● **Problem to solve**
Please repeat the whole listing exactly, but leave the pictures out.

● **Data below**

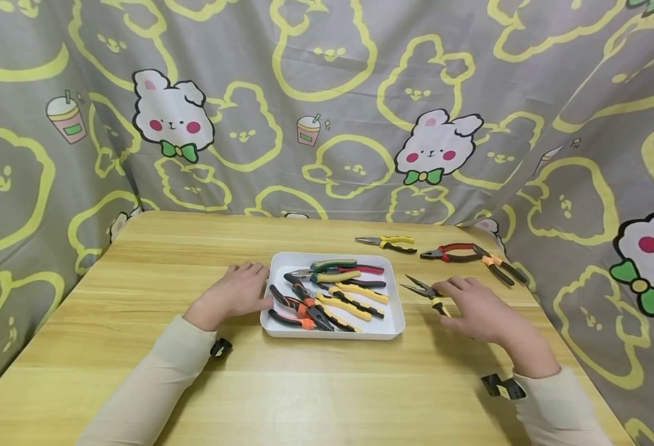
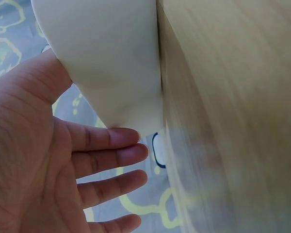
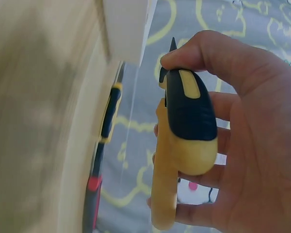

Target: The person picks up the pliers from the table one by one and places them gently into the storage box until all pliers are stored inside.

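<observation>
A white tray (image 1: 332, 335) holds several pliers, some with yellow-and-black handles (image 1: 354, 306), others with green (image 1: 335, 276) or orange-and-black grips. My left hand (image 1: 237, 290) holds the tray by its left side. In the left wrist view, the thumb passes over the rim and the index fingertip (image 2: 128, 135) lies at the outer wall, the other fingers extended. To the right of the tray, my right hand (image 1: 480, 310) grips long-nose pliers (image 3: 189, 107) with yellow-and-black handles. Their jaws stand apart and point left toward the tray. The thumb presses near the pivot.
Behind the right hand lie yellow-and-black long-nose pliers (image 1: 389, 241), red-and-black pliers (image 1: 454, 253) and orange-and-black pliers (image 1: 499, 265), the last two touching or overlapping. A patterned grey curtain (image 1: 338, 173) surrounds the wooden table (image 1: 327, 396) at the back and sides.
</observation>
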`<action>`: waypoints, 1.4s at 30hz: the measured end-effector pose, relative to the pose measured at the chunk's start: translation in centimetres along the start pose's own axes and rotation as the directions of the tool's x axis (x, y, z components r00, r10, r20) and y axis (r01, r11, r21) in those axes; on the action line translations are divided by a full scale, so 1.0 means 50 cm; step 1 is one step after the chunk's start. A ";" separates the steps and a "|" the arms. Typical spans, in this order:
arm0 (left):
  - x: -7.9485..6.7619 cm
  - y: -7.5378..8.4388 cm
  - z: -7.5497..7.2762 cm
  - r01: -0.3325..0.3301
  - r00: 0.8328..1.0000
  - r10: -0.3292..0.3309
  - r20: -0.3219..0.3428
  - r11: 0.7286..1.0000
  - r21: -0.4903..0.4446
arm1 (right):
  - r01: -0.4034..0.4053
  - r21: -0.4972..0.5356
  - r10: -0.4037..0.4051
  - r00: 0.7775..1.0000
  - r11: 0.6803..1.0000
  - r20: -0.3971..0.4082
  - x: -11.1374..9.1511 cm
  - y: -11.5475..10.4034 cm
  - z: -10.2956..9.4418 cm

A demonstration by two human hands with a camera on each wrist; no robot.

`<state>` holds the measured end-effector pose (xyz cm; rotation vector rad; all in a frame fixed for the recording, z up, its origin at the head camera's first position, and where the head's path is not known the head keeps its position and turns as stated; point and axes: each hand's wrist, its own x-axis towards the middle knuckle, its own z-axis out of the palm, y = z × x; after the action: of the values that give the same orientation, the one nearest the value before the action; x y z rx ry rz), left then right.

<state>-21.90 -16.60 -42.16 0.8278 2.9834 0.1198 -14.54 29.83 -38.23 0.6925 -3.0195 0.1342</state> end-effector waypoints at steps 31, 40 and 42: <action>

● **Written solution**
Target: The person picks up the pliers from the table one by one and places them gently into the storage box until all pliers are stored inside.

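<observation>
A white tray (image 1: 332, 335) holds several pliers, some with yellow-and-black handles (image 1: 354, 306), others with green (image 1: 335, 276) or orange-and-black grips. My left hand (image 1: 237, 290) holds the tray by its left side. In the left wrist view, the thumb passes over the rim and the index fingertip (image 2: 128, 135) lies at the outer wall, the other fingers extended. To the right of the tray, my right hand (image 1: 480, 310) grips long-nose pliers (image 3: 189, 107) with yellow-and-black handles. Their jaws stand apart and point left toward the tray. The thumb presses near the pivot.
Behind the right hand lie yellow-and-black long-nose pliers (image 1: 389, 241), red-and-black pliers (image 1: 454, 253) and orange-and-black pliers (image 1: 499, 265), the last two touching or overlapping. A patterned grey curtain (image 1: 338, 173) surrounds the wooden table (image 1: 327, 396) at the back and sides.
</observation>
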`<action>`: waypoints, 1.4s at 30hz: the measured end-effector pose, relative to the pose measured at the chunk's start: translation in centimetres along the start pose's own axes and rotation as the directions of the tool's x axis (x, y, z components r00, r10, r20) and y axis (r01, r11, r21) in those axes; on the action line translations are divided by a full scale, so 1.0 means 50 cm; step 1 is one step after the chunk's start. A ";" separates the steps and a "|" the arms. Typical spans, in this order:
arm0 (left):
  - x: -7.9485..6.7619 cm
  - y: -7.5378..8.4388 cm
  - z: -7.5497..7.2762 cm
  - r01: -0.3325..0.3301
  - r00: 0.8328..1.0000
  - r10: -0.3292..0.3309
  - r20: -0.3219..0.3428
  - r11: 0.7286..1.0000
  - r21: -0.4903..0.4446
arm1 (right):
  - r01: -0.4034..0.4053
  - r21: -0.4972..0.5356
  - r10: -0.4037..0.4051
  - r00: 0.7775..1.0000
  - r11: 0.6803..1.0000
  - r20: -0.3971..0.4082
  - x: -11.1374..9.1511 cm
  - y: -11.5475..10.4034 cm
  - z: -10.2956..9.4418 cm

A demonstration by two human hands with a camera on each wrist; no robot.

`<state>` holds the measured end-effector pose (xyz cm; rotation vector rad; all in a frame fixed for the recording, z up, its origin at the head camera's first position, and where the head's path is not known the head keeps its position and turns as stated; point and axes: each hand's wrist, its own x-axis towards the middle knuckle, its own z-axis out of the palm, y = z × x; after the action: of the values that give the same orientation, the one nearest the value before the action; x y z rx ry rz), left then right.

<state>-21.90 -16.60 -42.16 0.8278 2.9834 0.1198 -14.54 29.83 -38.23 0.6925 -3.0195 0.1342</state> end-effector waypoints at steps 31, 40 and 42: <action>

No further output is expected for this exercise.